Par Georges Régibeau
Il y a deux mois, Vinciane Pirenne-Delforge prononçait sa leçon inaugurale au prestigieux Collège de France, où elle occupe désormais la chaire consacrée à la religion, l’histoire et la société dans le monde grec antique.
C’est par ces mots qu’elle a terminé son brillant exposé :
« Vous me témoignez une confiance dont j’espère être digne.
« J’espère l’être tout autant des institutions qui ont créé les conditions de mon parcours scientifique, à savoir le Fonds de la Recherche Scientifique de la Fédération Wallonie-Bruxelles et l’Université de Liège.
« Je souhaite honorer aussi les collaborations que j’ai pu nouer au fil de ces années avec des collègues français car j’ai conscience d’être accueillie dans l’un des établissements les plus prestigieux de la République. Et pour une Wallonne, liégeoise de surcroît, l’appel de la France a une saveur toute particulière. En attendant l’avenir, dont nous aurons collectivement à nous charger, j’arrive au terme de cette leçon inaugurale dont je vous remercie de tout cœur d’avoir été les témoins. »
Voilà qui, au moment de conclure, ressemble à une profession de foi rattachiste, et le nom que porte Vinciane Pirenne est en soi tout un symbole.

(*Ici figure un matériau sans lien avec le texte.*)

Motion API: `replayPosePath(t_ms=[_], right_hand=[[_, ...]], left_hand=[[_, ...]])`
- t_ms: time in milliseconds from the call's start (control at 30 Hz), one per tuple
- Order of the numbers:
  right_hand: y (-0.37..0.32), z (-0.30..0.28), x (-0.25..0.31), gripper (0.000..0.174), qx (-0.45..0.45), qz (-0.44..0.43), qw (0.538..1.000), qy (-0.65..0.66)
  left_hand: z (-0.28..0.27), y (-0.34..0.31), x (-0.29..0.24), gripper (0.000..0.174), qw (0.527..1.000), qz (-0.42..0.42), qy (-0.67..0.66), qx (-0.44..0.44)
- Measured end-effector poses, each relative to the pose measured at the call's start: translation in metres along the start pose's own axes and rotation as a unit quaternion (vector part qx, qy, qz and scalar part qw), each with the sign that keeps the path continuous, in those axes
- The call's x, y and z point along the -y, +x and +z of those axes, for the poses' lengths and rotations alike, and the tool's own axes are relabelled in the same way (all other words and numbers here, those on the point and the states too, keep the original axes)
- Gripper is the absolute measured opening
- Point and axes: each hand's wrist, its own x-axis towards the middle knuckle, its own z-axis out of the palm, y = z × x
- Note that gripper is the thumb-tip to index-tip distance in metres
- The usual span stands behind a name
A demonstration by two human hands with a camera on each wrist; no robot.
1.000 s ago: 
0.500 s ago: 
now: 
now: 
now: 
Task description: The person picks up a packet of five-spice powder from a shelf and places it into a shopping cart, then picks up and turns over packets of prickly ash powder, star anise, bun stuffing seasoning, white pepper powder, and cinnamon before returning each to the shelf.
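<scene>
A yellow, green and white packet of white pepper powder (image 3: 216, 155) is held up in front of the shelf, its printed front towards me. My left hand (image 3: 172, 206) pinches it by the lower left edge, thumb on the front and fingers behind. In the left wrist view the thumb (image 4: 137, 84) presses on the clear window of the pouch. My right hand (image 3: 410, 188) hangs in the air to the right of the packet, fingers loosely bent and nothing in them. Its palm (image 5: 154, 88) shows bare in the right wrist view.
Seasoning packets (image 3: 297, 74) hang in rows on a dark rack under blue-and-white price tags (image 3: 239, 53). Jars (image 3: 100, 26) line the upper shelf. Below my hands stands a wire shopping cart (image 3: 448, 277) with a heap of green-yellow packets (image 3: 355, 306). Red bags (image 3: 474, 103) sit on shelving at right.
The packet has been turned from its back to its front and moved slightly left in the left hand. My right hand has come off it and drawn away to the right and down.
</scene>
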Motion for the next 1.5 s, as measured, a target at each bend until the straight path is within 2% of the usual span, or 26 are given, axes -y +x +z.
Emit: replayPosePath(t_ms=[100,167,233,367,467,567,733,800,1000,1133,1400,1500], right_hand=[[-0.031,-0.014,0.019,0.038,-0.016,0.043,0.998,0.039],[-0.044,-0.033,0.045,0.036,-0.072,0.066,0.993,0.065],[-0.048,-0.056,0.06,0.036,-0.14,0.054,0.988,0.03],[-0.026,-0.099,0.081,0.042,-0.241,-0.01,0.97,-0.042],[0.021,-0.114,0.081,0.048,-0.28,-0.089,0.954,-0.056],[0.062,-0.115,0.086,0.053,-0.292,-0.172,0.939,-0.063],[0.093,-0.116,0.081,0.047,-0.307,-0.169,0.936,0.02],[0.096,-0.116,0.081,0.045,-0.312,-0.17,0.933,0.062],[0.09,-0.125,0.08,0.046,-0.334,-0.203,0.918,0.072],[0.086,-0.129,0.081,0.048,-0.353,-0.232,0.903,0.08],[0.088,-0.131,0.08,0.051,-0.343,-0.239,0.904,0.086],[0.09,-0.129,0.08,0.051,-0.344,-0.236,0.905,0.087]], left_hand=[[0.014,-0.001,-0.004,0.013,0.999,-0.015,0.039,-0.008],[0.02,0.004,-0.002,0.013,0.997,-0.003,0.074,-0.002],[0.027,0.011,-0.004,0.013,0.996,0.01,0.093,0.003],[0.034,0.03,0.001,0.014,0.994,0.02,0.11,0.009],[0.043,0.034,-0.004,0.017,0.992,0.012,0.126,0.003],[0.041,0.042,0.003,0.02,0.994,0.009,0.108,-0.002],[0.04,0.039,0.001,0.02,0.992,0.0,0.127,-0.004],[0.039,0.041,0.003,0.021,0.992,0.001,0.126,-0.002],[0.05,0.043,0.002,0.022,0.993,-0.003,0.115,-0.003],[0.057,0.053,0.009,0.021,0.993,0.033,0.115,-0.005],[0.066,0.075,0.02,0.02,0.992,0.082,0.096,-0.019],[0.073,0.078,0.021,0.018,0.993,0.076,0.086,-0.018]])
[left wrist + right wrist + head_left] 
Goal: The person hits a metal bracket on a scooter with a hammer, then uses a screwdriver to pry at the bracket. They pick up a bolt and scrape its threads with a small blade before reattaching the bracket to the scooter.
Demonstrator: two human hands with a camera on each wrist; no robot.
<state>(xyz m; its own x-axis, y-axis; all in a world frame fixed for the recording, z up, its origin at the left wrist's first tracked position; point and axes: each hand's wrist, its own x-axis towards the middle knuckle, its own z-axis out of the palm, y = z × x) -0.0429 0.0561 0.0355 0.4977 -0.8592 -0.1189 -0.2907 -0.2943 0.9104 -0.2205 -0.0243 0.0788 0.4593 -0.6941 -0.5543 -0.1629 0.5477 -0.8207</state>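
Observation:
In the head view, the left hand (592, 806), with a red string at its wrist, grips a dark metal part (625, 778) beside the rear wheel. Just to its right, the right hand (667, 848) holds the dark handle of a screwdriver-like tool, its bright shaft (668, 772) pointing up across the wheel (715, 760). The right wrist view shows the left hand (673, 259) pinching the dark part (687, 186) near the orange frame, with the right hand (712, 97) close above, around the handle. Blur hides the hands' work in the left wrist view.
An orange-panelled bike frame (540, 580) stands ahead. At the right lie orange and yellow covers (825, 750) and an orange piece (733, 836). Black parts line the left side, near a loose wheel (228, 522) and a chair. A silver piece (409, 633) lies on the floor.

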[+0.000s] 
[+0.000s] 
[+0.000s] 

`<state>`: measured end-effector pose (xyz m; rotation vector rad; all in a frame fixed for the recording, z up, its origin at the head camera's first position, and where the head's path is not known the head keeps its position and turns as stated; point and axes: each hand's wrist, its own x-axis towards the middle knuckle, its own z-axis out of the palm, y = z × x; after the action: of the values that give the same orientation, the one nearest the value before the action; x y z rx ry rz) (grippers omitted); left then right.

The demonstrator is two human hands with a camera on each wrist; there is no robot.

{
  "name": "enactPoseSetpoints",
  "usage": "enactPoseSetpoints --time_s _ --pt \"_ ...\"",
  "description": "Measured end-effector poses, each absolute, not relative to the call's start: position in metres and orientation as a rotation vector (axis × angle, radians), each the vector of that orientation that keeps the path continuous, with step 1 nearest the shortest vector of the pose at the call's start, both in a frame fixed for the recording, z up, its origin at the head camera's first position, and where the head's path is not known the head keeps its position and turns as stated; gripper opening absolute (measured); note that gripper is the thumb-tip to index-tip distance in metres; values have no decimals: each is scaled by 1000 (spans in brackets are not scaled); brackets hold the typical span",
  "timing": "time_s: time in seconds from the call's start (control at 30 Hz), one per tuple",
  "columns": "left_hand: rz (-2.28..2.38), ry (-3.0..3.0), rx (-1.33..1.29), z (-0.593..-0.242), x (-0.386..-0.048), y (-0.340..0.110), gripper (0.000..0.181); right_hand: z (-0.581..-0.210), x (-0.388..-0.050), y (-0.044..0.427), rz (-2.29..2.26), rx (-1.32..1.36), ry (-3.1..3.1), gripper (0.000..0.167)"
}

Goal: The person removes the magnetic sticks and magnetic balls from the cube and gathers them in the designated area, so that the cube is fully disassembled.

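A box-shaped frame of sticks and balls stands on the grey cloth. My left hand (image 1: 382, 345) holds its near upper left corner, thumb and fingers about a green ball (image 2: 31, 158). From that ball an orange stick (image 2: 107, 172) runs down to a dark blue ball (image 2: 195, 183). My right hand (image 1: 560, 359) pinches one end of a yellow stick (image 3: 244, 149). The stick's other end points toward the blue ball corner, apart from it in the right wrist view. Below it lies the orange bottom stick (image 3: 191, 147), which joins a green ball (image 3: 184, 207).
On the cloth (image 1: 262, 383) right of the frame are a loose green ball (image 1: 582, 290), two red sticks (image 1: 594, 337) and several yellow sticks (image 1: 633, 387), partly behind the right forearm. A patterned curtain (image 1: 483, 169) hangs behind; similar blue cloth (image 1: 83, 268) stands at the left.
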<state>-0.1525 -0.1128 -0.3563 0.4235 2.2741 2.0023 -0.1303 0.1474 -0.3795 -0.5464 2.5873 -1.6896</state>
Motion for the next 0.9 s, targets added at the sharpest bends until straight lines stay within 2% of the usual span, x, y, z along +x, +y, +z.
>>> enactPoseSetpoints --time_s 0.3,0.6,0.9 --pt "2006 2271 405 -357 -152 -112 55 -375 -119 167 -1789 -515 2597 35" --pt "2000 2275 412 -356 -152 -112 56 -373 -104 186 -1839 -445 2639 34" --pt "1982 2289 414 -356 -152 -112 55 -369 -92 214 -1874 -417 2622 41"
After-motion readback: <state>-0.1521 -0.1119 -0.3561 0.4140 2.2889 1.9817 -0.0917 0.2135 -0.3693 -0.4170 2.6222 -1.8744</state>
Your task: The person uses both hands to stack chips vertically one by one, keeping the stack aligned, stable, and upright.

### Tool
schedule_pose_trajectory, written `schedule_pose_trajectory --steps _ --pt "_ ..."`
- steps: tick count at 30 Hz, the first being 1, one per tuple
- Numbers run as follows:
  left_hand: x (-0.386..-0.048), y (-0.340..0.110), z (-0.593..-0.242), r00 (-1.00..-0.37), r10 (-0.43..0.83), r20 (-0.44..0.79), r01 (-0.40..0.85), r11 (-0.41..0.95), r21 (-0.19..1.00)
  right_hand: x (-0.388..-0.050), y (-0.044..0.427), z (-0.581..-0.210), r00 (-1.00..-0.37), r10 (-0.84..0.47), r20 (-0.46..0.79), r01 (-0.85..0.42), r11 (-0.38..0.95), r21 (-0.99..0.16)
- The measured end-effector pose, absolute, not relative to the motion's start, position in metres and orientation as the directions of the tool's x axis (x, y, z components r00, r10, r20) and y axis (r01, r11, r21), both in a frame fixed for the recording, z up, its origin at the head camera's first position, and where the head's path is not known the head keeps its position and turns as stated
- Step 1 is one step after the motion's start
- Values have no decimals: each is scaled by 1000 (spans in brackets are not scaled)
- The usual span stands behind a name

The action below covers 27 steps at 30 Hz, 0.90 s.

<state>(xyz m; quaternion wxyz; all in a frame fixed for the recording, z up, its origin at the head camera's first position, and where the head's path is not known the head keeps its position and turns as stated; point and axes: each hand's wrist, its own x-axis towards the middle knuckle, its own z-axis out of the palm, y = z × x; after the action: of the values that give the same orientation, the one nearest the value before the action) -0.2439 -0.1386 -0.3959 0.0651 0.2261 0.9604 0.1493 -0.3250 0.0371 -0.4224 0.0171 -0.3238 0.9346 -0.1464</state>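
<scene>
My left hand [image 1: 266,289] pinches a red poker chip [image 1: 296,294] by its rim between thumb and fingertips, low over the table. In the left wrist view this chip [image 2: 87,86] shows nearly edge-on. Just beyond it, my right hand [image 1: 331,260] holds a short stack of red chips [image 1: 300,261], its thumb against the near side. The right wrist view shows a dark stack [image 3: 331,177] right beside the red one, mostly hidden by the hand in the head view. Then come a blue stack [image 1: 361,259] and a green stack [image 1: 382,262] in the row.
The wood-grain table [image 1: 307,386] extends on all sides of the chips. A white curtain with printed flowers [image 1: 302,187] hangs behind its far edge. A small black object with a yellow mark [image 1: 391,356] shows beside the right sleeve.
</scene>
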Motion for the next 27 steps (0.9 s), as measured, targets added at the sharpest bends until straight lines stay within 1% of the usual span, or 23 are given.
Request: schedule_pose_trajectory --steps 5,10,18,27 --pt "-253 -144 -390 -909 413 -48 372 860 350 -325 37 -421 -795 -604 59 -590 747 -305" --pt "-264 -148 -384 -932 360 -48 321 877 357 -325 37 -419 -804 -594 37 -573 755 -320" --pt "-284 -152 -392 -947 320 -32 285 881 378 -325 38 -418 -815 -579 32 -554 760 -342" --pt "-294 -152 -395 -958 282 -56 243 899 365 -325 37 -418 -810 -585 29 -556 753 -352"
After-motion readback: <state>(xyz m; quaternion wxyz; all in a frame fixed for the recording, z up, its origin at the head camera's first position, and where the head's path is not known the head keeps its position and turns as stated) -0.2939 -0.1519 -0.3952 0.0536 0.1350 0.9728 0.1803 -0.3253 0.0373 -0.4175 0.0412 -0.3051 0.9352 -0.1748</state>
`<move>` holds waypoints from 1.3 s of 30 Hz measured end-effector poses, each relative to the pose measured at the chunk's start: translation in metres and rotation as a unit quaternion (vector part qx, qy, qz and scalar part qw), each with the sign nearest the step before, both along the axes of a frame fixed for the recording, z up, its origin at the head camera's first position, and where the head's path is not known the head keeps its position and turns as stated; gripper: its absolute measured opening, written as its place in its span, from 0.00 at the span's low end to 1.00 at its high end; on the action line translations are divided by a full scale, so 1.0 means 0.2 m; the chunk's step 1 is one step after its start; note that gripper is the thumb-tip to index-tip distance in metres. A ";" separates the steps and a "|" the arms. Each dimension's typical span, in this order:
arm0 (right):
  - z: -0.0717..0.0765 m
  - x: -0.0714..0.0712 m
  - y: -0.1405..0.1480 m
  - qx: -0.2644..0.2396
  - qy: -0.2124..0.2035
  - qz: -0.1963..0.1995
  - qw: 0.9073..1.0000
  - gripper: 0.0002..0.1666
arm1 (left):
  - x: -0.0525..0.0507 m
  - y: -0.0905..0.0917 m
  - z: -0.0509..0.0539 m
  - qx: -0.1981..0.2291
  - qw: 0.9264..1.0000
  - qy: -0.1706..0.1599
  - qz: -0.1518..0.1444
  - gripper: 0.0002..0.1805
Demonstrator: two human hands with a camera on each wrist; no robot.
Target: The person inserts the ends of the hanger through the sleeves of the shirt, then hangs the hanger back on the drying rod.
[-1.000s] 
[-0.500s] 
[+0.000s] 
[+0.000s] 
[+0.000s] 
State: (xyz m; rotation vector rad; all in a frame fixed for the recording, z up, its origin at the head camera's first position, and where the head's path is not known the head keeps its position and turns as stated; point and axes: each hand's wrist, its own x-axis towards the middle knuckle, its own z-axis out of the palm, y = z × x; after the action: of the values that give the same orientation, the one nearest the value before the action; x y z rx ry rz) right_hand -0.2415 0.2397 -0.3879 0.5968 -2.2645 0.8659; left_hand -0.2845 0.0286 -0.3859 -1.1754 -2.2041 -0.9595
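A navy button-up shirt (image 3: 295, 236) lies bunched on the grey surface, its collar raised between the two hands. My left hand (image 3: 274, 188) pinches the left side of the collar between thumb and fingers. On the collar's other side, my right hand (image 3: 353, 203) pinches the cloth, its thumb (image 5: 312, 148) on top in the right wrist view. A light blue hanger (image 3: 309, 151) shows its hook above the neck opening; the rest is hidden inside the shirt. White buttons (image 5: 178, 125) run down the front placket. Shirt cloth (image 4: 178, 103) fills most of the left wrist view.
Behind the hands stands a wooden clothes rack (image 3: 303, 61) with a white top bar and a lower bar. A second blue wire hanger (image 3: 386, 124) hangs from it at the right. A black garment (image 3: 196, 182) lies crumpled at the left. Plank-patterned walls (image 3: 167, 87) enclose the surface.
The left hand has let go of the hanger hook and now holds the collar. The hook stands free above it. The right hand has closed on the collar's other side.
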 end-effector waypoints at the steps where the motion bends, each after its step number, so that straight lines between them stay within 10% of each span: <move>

En faisant le tour de son sujet, Vinciane Pirenne-Delforge a rappelé que l’histoire se renouvelle sans cesse avec le regard porté sur le passé. À ce niveau de rigueur scientifique, la réflexion se teinte aussi de philosophie. Il s’agit de prendre en compte la façon dont on questionne et appréhende un passé mort, plus ou moins lointain, exotique, dont l’évocation plus ou moins fantasmée est en soi un sujet d’étude. Evidemment, le récit de l’histoire s’inscrit lui-même dans une histoire. Il suffit de voir comment le roman national a pris forme au XIXe siècle, en particulier dans un pays tout neuf qui se cherchait des origines lointaines et prestigieuses.
On a prétendu que le peuple belge était presqu’aussi ancien que le peuple grec, tout en répétant que les tribus belges, situées au nord de la Seine, vaincues par Rome et progressivement romanisées, n’avaient aucun rapport avec les Flamands, venus plus tard dans ce qui s’appelle aujourd’hui la Flandre. Pour trouver du sens à cette histoire, il faut bien sûr inverser la perspective : un gouvernement provisoire a proclamé l’indépendance de la Belgique en 1830 et, après, on a donné une assise historique à ce pays qui était loin de s’imposer comme une évidence. Alors, le récit des faits passés dut s’adapter à ce besoin de légitimer la nouvelle réalité politique. Une entreprise à laquelle on associe volontiers le nom d’Henri Pirenne, dont la réputation a dépassé nos frontières, en particulier pour ses travaux sur le Moyen Âge.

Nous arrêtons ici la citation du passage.